The problem is, one day of coaching isn't enough. This isn't an issue with the course or design - hell, one month of coaching wouldn't necessarily be enough.

It brought to mind a question I've had many times. If there's a ToastMasters, where people can practice giving speeches in a 'safe' environment, why isn't there a CoachMasters that does the same?

The three best ways to learn coaching are:

  1. Coach... a lot - using any method of your choice (but have a method or framework) - and get informed feedback on your performance.
  2. Get coached - feel what effective and ineffective coaching feels and looks like.
  3. Observe coaching - watch coaches coach, and break down what worked and didn't work.

You can attend a hundred classes. You can read a thousand books. But if you don't do these three things, you won't reach coaching competence (let alone greatness).
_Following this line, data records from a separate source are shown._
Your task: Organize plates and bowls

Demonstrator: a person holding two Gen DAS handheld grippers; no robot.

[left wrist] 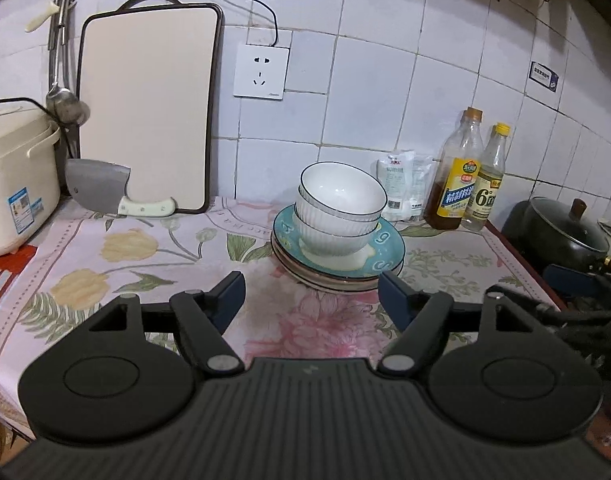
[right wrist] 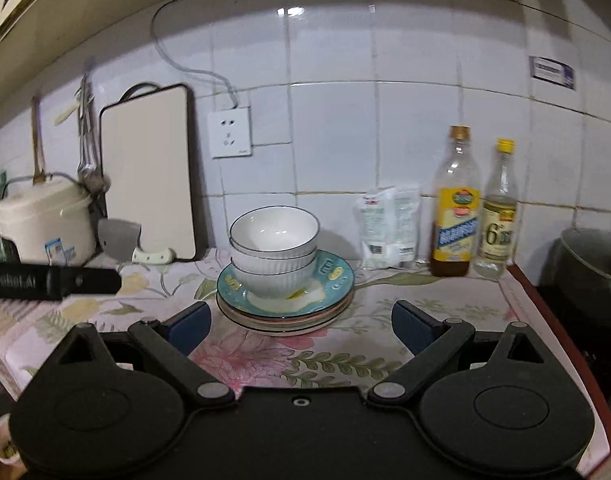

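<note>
Two ribbed white bowls [left wrist: 337, 208] nest on stacked glazed plates [left wrist: 341, 264]; left tool [left wrist: 311, 300] and right tool [right wrist: 301, 326] both gape wide, empty, above the floral counter [left wrist: 145, 264].

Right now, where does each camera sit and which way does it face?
Left wrist: on the left tool, angled slightly down across the floral counter cloth toward the tiled wall; sees its own two open fingers and the bowls stacked on the plates.
Right wrist: on the right tool, facing the same wall; sees its own open fingers, plus the other tool's black body at left.
Shared: bowls, plates, cutting board, wall socket, two bottles.
</note>
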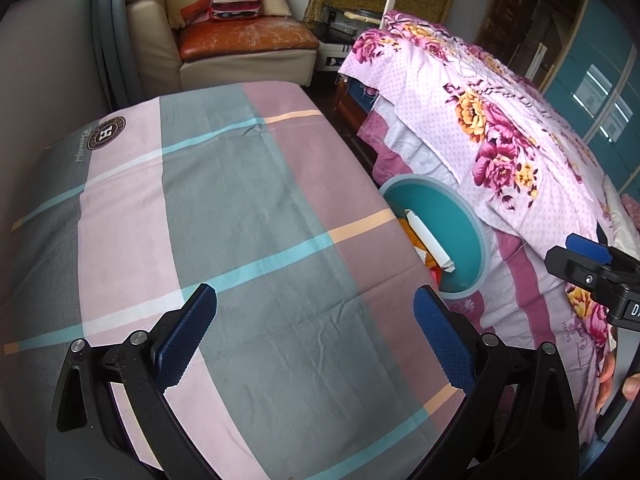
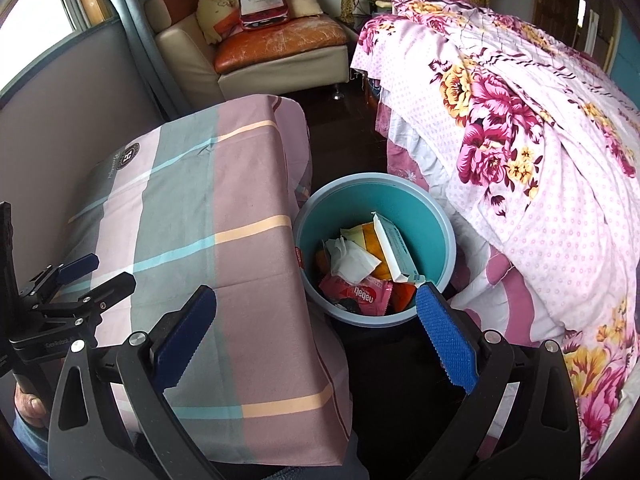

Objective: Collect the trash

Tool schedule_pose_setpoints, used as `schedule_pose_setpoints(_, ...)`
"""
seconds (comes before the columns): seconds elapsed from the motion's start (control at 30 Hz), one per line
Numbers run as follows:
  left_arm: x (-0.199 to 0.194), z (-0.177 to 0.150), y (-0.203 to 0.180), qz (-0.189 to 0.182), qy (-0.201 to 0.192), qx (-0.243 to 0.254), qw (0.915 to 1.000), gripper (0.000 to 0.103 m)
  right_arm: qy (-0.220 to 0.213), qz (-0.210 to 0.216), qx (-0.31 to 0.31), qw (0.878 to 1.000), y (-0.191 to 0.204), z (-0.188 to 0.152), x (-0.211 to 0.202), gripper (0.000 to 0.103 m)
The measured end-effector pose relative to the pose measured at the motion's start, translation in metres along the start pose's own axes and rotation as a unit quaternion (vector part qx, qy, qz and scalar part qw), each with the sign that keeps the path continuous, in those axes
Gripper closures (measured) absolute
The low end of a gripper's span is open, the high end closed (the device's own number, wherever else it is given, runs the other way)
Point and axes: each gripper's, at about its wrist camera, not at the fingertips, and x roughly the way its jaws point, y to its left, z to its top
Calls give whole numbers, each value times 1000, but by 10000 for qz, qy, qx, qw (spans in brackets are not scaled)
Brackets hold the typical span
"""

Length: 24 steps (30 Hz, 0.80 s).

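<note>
A round teal bin (image 2: pixel 440 240) stands on the floor between the cloth-covered table (image 2: pixel 224 208) and the bed. It holds trash: a white and blue carton (image 2: pixel 394 248), crumpled tissue (image 2: pixel 352 260), a pink wrapper (image 2: pixel 360 292) and orange packets. My right gripper (image 2: pixel 316 312) is open and empty, above the bin's near rim and the table's edge. My left gripper (image 1: pixel 316 316) is open and empty over the table (image 1: pixel 240 216). The bin (image 1: pixel 460 216) shows partly in the left wrist view, with the carton (image 1: pixel 430 244) inside.
A bed with a pink floral quilt (image 2: pixel 520 152) lies right of the bin. A sofa (image 2: pixel 276 48) with cushions and a Hennessy bag (image 2: pixel 260 0) stands at the back. A grey wall and curtain run along the left. The other gripper shows at each view's edge (image 1: pixel 592 268) (image 2: pixel 76 280).
</note>
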Motion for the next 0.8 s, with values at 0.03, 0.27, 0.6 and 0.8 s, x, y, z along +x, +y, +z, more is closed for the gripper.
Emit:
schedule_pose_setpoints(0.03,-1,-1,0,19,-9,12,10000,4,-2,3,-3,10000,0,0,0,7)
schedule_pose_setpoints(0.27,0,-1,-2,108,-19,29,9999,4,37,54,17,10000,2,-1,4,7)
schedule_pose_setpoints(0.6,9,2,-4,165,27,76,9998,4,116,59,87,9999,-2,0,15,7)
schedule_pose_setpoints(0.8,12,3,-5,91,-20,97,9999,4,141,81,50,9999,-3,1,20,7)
It turns out it's easy to do these three things. Just get three coaches together and coach in triads - one coach, one coachee, one observer. Coach one round, give feedback, and rotate. You can do three twenty minute cycles in an hour.

NFL players practice game scenarios over and over, so that they're ready when it's showtime. We do the same thing for important presentations (ummm... you do practice before a presentation, right?), so you should also do it for coaching.

There's my advice... start a CoachMasters at your workplace...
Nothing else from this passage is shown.